My first reaction was to start masking up and avoiding crowds again, hoping that this spike will peak and crash within a couple of months. That's a revision of my initial strategy of just trying to ride out the pandemic without getting infected.
But maybe that's not the right strategy anymore. If everybody is going to catch it, maybe now is as good a time as any. I'm relatively freshly vaccinated and in good health. A mild case of delta variant on top of a recent mRNA vaccination might just put the cherry on the top of lifetime immunity to this virus.

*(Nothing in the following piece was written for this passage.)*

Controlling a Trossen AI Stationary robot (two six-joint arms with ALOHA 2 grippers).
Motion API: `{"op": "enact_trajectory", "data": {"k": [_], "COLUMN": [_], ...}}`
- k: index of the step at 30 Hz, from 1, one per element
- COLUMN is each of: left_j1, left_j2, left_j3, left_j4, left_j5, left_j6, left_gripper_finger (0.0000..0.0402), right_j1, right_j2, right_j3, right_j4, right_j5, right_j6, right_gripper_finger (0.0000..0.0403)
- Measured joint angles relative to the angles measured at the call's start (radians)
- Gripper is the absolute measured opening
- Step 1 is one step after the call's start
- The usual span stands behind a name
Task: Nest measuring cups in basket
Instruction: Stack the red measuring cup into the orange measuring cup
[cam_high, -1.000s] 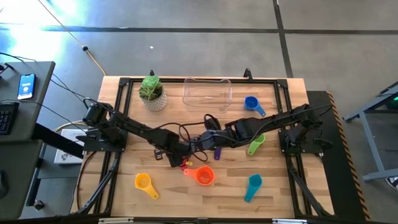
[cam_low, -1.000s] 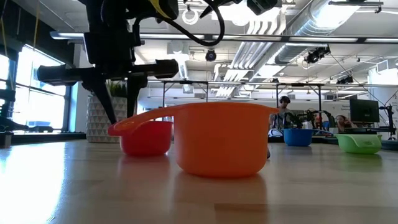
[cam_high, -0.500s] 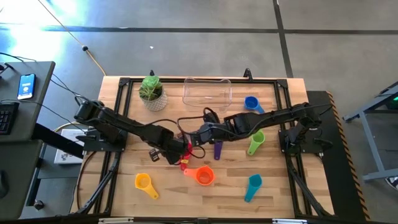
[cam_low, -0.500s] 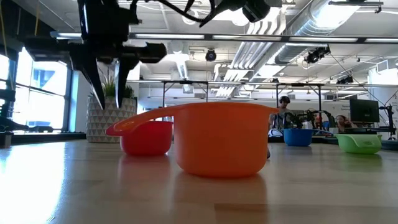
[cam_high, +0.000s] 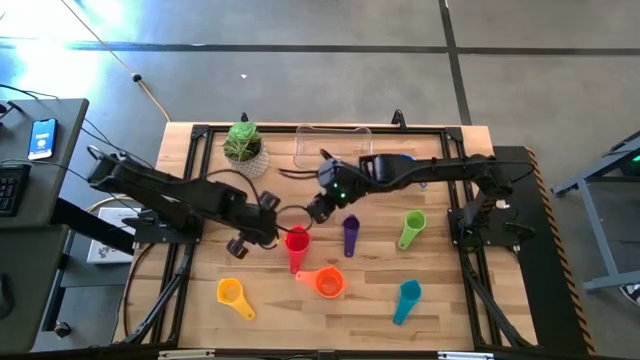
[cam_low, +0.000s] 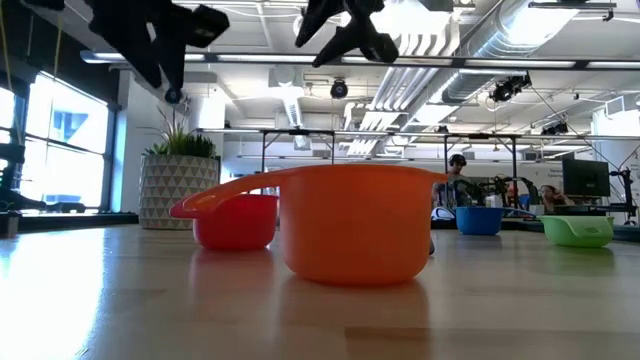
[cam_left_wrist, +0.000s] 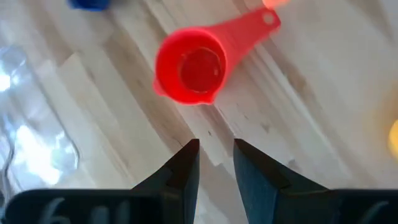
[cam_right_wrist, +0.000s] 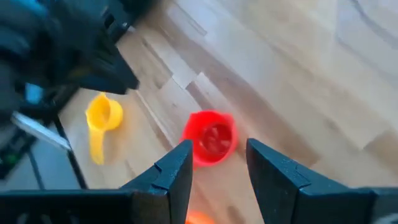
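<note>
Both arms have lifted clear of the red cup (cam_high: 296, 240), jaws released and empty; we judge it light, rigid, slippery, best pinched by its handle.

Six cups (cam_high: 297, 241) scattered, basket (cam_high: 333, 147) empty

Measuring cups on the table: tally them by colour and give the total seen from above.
Red cup: 1
Orange cup: 1
Yellow cup: 1
Green cup: 1
Teal cup: 1
Purple cup: 1
Blue cup: 0 in the high view, where the right arm covers its place; the low view shows 1
Total: 6 seen from above, 7 in all
</note>
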Motion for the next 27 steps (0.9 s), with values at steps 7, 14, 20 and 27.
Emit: {"op": "enact_trajectory", "data": {"k": [7,14,20,27], "left_j1": [0.0,0.0,0.0,0.0], "left_j2": [-0.097,-0.15,-0.173,-0.198], "left_j3": [0.0,0.0,0.0,-0.001], "left_j4": [0.0,0.008,0.023,0.023], "left_j5": [-0.003,-0.003,-0.003,-0.003], "left_j6": [-0.325,-0.61,-0.763,-0.85], "left_gripper_finger": [0.009,0.009,0.009,0.009], "right_j1": [-0.066,-0.097,-0.097,-0.084], "right_j2": [0.0,0.0,0.001,0.062], "right_j3": [0.0,0.0,0.0,0.002], "right_j4": [0.096,0.317,0.463,0.487], "right_j5": [-0.005,-0.006,-0.007,-0.086], "right_j6": [-0.302,-0.562,-0.719,-0.789], "right_gripper_finger": [0.0142,0.0142,0.0142,0.0142]}}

It's highly unlikely that the SARS-2 virus is going to kill me now, or even make me very sick. But there's still Long COVID to worry about. There's not enough known about that, but it doesn't sound like having a mild case makes you any less likely to have lingering symptoms. So maybe the best approach is to hunker down and wait it out until there's a booster shot available, especially one tailored to the variants.
And why exactly is the government urging people to mask up and take precautions rather than just get vaccinated and let it play out from there? What do they think the end game is? Are they counting on the whole thing burning itself out in another 6 months? Another year? Or are they assuming that there will eventually be a booster that could protect the entire population?